The uniform of the Arditi drawn from regular infantry units consisted of a Bersagliere cyclist coat with black flames as a lapel patch. Arditi drawn from Alpini units would instead wear green flames on their lapel patch, and Arditi drawn from Bersaglieri units would wear crimson flames. They would also wear a dark green sweater and a black fez (a hat) identical to that of the Bersaglieri infantry (although Bersaglieri wore a crimson fez, rather than a black one) and trousers. From these uniforms and other insignia, indicative of the army unit of origin, was born a distinction between the Red Flames (Bersaglieri Arditi), Black Flames (Arditi Infantry) and Green Flames (Arditi Alpini). The Red Flames were sometimes called Crimson Flames.

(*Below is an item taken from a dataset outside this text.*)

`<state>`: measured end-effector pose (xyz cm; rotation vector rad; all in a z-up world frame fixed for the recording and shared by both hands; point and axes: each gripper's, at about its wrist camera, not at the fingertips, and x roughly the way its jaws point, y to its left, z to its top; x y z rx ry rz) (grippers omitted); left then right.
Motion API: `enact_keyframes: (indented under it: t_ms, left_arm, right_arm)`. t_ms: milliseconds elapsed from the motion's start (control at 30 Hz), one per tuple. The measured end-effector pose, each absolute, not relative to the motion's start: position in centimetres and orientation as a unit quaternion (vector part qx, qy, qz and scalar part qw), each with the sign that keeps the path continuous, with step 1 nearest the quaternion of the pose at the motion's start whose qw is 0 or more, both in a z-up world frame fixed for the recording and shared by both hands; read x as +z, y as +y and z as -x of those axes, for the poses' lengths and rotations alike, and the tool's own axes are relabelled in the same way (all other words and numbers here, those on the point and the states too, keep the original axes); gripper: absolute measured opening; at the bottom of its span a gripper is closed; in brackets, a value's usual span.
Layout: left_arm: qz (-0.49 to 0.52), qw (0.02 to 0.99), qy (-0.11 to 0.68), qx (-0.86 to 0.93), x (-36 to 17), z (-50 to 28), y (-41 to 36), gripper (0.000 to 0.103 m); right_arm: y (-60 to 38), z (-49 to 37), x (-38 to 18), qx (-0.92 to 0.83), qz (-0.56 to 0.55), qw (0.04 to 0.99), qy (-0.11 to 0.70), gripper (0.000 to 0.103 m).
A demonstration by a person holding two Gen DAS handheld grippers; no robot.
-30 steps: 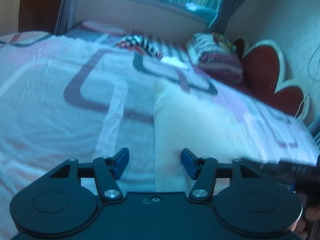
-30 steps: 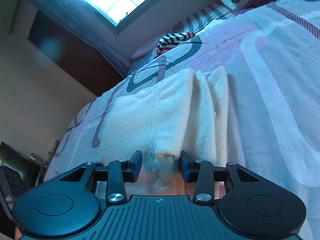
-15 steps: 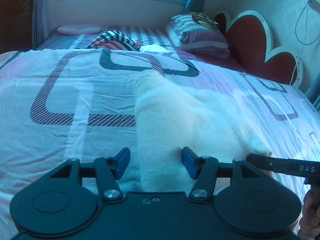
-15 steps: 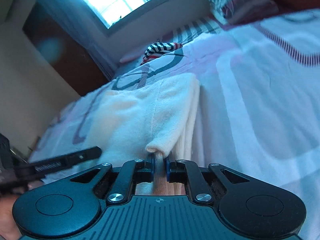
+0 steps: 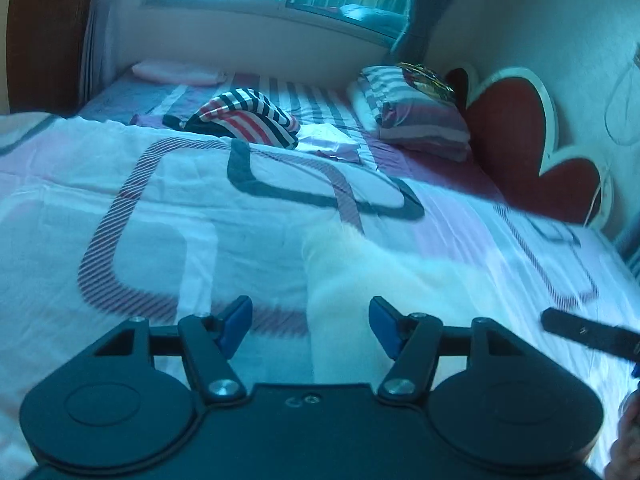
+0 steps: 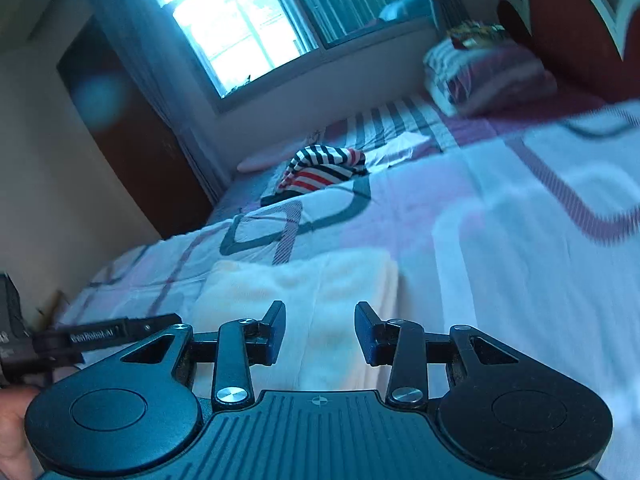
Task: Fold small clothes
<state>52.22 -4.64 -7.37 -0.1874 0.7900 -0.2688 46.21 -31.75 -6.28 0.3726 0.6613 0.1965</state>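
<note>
A cream-white fleecy garment (image 5: 360, 280) lies folded on the bed. In the right wrist view it (image 6: 312, 300) is a flat rectangle just beyond the fingers. My left gripper (image 5: 311, 326) is open and empty, its jaws apart over the garment's near left edge. My right gripper (image 6: 320, 332) is open and empty, held just above the garment's near edge. The left gripper's body shows at the left edge of the right wrist view (image 6: 100, 334); the right gripper shows at the right edge of the left wrist view (image 5: 588, 332).
The bed has a white and pink patterned cover (image 5: 160, 220). A striped red, white and black garment (image 5: 244, 118) lies further back. A folded striped quilt (image 5: 412, 112) sits by the red heart-shaped headboard (image 5: 520, 140). A window (image 6: 240, 28) is behind.
My right gripper was shut on the garment's edge half a second ago; it has let go and opened. The garment now lies flat. Both grippers have drawn back a little.
</note>
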Motion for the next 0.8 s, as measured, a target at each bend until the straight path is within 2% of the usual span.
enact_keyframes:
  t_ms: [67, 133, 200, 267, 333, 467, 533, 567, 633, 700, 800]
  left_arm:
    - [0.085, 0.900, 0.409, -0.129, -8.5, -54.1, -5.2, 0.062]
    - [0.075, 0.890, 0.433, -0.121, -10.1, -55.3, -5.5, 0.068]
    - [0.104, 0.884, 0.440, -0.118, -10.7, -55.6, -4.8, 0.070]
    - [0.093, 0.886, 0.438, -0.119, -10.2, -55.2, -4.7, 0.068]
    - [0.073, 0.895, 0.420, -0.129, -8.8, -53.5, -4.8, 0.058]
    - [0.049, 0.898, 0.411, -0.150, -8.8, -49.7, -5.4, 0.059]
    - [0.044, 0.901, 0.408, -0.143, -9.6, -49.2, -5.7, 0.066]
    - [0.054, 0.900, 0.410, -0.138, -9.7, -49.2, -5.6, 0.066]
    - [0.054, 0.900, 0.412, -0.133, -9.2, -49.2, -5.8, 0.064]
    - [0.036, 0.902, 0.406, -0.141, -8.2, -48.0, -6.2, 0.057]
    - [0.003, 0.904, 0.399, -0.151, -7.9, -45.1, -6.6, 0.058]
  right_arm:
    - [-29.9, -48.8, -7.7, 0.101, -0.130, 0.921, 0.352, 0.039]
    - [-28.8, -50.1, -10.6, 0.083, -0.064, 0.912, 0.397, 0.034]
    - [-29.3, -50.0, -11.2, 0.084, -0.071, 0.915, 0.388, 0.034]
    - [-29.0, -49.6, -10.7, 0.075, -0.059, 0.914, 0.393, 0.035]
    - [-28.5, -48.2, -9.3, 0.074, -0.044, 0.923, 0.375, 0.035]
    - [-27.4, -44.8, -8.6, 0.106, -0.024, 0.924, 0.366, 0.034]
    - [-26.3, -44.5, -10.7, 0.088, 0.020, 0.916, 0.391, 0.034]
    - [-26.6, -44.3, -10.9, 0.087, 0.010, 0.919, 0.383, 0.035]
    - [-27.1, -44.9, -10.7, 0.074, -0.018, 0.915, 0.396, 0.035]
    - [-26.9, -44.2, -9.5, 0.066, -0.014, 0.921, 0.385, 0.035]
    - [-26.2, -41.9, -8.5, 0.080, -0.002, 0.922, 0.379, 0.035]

Many of the Arditi badges and symbols were later adopted by the fascist regime, for example a badge depicting a skull with a dagger clenched between the teeth. The anti-fascist Arditi del Popolo also had their own badge (skull with red eyes and dagger). Their battle cry was A Noi! ('to us'), which was later adopted as one of the phrases commonly used when making the Roman salute and originated as a duelling challenge during the Renaissance.

Equipment
Typical equipment of the Arditi was the dagger for hand-to-hand combat, and hand grenades. The grenades were used to create panic and confusion as well as for their disruptive effect. The Thevenot hand grenade frequently used by the Arditi was well suited for assaults, not being overly powerful, but very noisy so as to provoke fear in the opponents. Other weapons included machine guns and flame throwers. The carbines used by the Arditi were the Carcano Moschetto 91 and Moschetto 91 TS. The Arditi also used 37 mm and 65 mm cannons against pillboxes and fortifications.

In the Museo del Risorgimento in Turin, the hall is dedicated to the resistance against Fascism. There are on display a dagger and a hand grenade belonging to the Arditi del Popolo. Due to lack of resources the first daggers were manufactured from surplus stock of the bayonets from the Vetterli rifle. Each bayonet was cut in half and fashioned into two daggers.

Under fascism

In the post-World War I period, many Arditi joined the 'National Association Arditi d'Italia' (ANAI), founded by captain Mario Carli, then involved in the Futurist movement in art. Carli wrote the essay "Arditi are not gendarmes" in collaboration with Filippo Tommaso Marinetti.

A large number of Arditi joined the fascist movement, but support was not unanimous, as is clear from the Arditi del Popolo, a fringe breakaway movement of the ANAI, politically leaning to the maximalist wing of socialism. In any case, most Arditi  who joined the ANAI transferred their allegiance to the FNAI (National Federation Arditi D'Italia), founded on 23 October 1922 by Mussolini. The ANAI was later dissolved.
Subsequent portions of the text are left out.